# About this task:
In full and without change, return each entry.

+++ Information provided +++

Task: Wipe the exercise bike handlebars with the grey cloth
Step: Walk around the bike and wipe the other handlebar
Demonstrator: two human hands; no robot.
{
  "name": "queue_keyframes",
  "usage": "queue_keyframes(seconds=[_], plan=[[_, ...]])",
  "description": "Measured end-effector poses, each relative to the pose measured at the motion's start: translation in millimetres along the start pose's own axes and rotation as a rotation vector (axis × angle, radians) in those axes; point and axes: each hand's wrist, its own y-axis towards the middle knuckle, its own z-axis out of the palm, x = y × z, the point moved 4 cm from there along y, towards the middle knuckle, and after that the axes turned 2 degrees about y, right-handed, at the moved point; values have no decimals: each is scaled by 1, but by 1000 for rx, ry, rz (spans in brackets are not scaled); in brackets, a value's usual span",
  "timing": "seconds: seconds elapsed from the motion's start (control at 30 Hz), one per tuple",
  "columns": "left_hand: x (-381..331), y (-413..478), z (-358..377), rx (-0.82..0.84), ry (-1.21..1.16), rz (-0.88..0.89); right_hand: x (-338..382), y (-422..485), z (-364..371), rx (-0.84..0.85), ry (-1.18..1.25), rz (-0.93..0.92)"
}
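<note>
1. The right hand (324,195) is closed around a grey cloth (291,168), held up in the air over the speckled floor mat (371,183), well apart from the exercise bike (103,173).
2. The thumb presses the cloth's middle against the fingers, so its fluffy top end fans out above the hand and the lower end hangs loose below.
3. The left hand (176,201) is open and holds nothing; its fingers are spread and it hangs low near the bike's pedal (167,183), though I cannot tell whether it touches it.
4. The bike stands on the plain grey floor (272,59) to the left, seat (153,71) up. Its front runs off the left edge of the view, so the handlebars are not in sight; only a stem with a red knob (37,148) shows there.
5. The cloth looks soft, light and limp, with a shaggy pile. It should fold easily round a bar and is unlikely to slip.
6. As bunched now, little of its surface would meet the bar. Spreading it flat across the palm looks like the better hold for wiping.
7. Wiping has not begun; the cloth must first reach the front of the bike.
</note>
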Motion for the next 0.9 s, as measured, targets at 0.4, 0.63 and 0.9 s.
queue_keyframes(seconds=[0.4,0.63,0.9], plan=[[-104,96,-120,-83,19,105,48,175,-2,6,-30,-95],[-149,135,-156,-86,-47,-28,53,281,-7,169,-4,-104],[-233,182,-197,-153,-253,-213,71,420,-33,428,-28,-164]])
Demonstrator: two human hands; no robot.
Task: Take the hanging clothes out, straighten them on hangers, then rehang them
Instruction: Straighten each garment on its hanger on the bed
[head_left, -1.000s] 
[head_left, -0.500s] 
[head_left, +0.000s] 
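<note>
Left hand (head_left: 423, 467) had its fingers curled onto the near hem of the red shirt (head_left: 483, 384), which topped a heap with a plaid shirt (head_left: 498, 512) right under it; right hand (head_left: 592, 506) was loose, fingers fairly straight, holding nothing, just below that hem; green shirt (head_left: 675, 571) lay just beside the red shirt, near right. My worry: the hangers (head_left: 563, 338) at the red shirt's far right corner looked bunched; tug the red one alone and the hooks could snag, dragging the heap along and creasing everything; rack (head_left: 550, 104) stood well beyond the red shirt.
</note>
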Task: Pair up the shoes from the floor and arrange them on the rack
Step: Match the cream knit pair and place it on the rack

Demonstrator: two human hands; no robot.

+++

# Completed task:
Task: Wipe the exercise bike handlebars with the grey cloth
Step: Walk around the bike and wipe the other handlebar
Demonstrator: two human hands; no robot.
{
  "name": "queue_keyframes",
  "usage": "queue_keyframes(seconds=[_], plan=[[_, ...]])",
  "description": "Measured end-effector poses, each relative to the pose measured at the motion's start: translation in millimetres along the start pose's own axes and rotation as a rotation vector (axis × angle, radians) in those axes; point and axes: each hand's wrist, its own y-axis towards the middle knuckle, its own z-axis out of the palm, x = y × z, the point moved 4 cm from there along y, towards the middle knuckle, and after that the axes turned 2 degrees about y, right-handed, at the moved point; values have no decimals: each is scaled by 1, but by 1000 for rx, ry, rz (spans in brackets are not scaled); in brackets, a value's usual span",
  "timing": "seconds: seconds elapsed from the motion's start (control at 30 Hz), one per tuple",
  "columns": "left_hand: x (-381..331), y (-413..478), z (-358..377), rx (-0.82..0.84), ry (-1.21..1.16), rz (-0.88..0.89); right_hand: x (-338..382), y (-422..485), z (-364..371), rx (-0.84..0.85), ry (-1.18..1.25), rz (-0.93..0.92)"
}
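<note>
1. The right hand (324,195) is closed around a grey cloth (291,168), held up in the air over the speckled floor mat (371,183), well apart from the exercise bike (103,173).
2. The thumb presses the cloth's middle against the fingers, so its fluffy top end fans out above the hand and the lower end hangs loose below.
3. The left hand (176,201) is open and holds nothing; its fingers are spread and it hangs low near the bike's pedal (167,183), though I cannot tell whether it touches it.
4. The bike stands on the plain grey floor (272,59) to the left, seat (153,71) up. Its front runs off the left edge of the view, so the handlebars are not in sight; only a stem with a red knob (37,148) shows there.
5. The cloth looks soft, light and limp, with a shaggy pile. It should fold easily round a bar and is unlikely to slip.
6. As bunched now, little of its surface would meet the bar. Spreading it flat across the palm looks like the better hold for wiping.
7. Wiping has not begun; the cloth must first reach the front of the bike.
</note>
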Motion for the next 0.9 s, as measured, targets at 0.4, 0.63 and 0.9 s.
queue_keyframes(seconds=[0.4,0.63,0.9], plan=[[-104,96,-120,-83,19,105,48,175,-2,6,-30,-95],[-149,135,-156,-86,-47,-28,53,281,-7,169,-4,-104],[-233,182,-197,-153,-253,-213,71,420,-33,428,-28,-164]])
Demonstrator: two human hands; no robot.
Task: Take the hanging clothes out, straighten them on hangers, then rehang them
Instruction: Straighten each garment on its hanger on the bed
[head_left, -1.000s] 
[head_left, -0.500s] 
[head_left, +0.000s] 
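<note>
Left hand (head_left: 423, 467) had its fingers curled onto the near hem of the red shirt (head_left: 483, 384), which topped a heap with a plaid shirt (head_left: 498, 512) right under it; right hand (head_left: 592, 506) was loose, fingers fairly straight, holding nothing, just below that hem; green shirt (head_left: 675, 571) lay just beside the red shirt, near right. My worry: the hangers (head_left: 563, 338) at the red shirt's far right corner looked bunched; tug the red one alone and the hooks could snag, dragging the heap along and creasing everything; rack (head_left: 550, 104) stood well beyond the red shirt.
</note>
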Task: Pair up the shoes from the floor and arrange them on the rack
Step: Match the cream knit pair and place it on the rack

Demonstrator: two human hands; no robot.

No more output is given for this exercise.